Le premier et le dixième montent la garde pendant une heure et demi. C’est ce qui est convenu. Chacun de nous se fiant à sa montre, qu’il a mis à l’heure précise de ses camarades. Les huit autres dorment ou essayent de dormir. Au bout de l’heure et demi écoulée, le dixième réveille le neuvième, et le premier réveille le deuxième. C’est le neuvième et le deuxième qui montent la garde, le doigt sur la gâchette de l’arme qu’ils tiennent. Souvent, c’est une M. A. T. Le premier et le dixième s’endorment… Et ainsi de suite…
Cette nuit là, j’avais pris mon tour de garde pendant une heure et demi aussi, et il ne s’était rien passé pendant ce temps là. Aucun homme n’était tombé dans la nasse que nous venions de tendre. Des renseignements souvent obtenus par la torture, nous avaient indiqué, le passage probable de membres de l’A.L.N. par ce sentier sur lequel, nous tendions l’embuscade.

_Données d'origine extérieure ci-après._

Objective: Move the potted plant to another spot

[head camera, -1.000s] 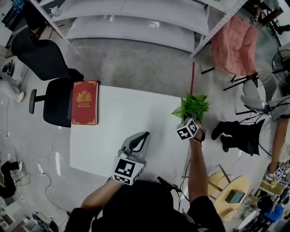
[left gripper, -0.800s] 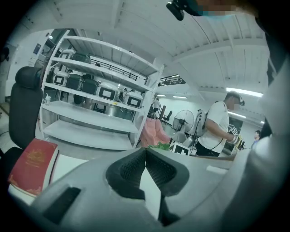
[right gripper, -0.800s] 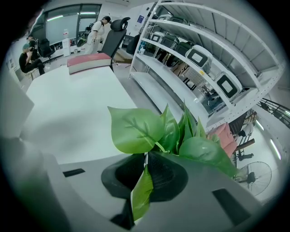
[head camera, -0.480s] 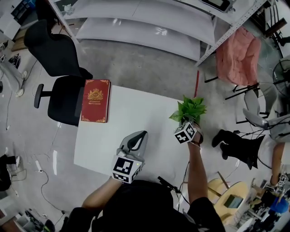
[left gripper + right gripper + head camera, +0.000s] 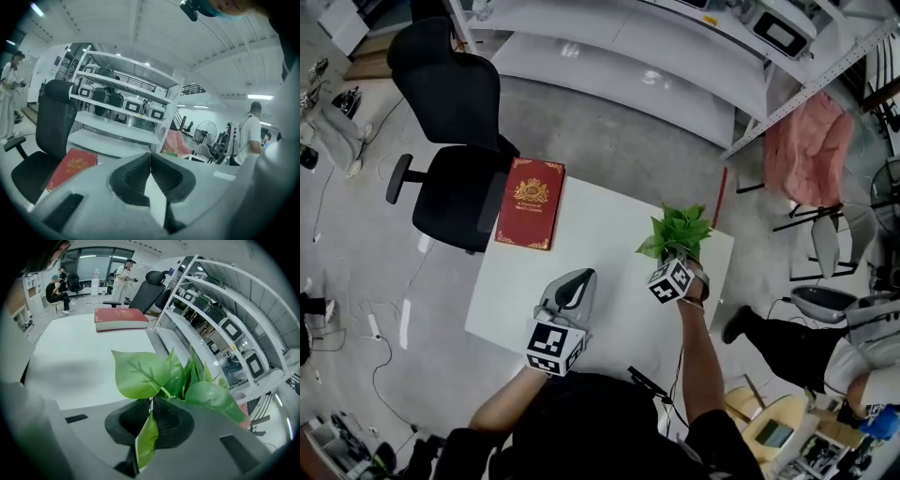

Nous avions aussi cet ordre odieux : « vous ne devrez tirer que si c’est un homme qui survient dans la nuit ». Parfois, c’était des sangliers qui rôdaient dans les parages. Déjà quand il fait nuit, et silencieux, tu as peur. Tu luttes pour vaincre ta peur, espérant que rien ne viendra (au moins pendant que tu montes la garde à ton tour) rompre, et le silence et la nuit. Mais quand ça fait du bruit, tu as une peur monstre. Et tu dois évaluer dans cette nuit noire, si le bruit que tu entends est celui d’un sanglier ou celui d’un homme. Et si c’est le bruit d’un sanglier, il t’est interdit de tirer, afin de ne pas alerter et signaler notre présence aux fellaghas, postés dans les environs. Et si, terrassé de peur, le gars qui monte la garde, tire sur un sanglier et le tue, l’accablement qui va lui tomber dessus, et la honte qui va s’en suivre, nous empêchera de nous apaiser, que ce ne soit pas un homme, qui soit tombé sous nos balles.
Tu as peur pour toi, pour ta peau. Tu as peur pour les copains. Tu penses peut être plus aux copains qu’à toi, car tu as mission de protéger tes copains. C’est ce qui te motive.
Et si tu as évalué, que le bruit qui rompt le silence de la nuit, est fait par un homme, tu es prêt à tirer, tu dois tirer, pour sauver la vie de tes copains et la tienne.
Tu ne te poses pas, à ce moment là, la question, de ne pas tuer l’homme qui tombe dans l’embuscade, que tu tends avec tes camarades.
C’est en amont qu’il aurait fallu, que je me pose question. C’est après que je me la suis vraiment posée, la question… et je vais mettre du temps, et je crois bien que je n’ai pas fini ni terminé…
Voilà comment je me suis posé la question.
Je viens de monter la garde pendant une heure et demi, à ce bout ci du sentier, et l’autre copain, à l’autre bout de la tenue de l’embuscade. Il ne s’est rien passé durant mon temps de faction. J’ai appelé et réveillé le copain, qui me remplace à monter la garde… Je me rendors. Et voilà qu’une demi heure après, alors que je suis en plein sommeil, une rafale de M.A.T. déchire le silence de la nuit, dans laquelle je m’étais rendormi. Un râle continue à déchiqueter l’enveloppe de cette nuit. C’est celui de l’homme qui vient de tomber dans notre embuscade.
Le drame est bien sûr qu’un homme soit mort, tombé criblé de balles. Mais dans la situation où nous sommes, je ne peux pas dire cela. Car ce que nous venons d’accomplir est une sorte de réussite, aux yeux de notre commandement. Alors qu’en fait, le drame est double… Je ne vais pas tarder à le comprendre. Il est même triple. Il va très vite devenir multiple.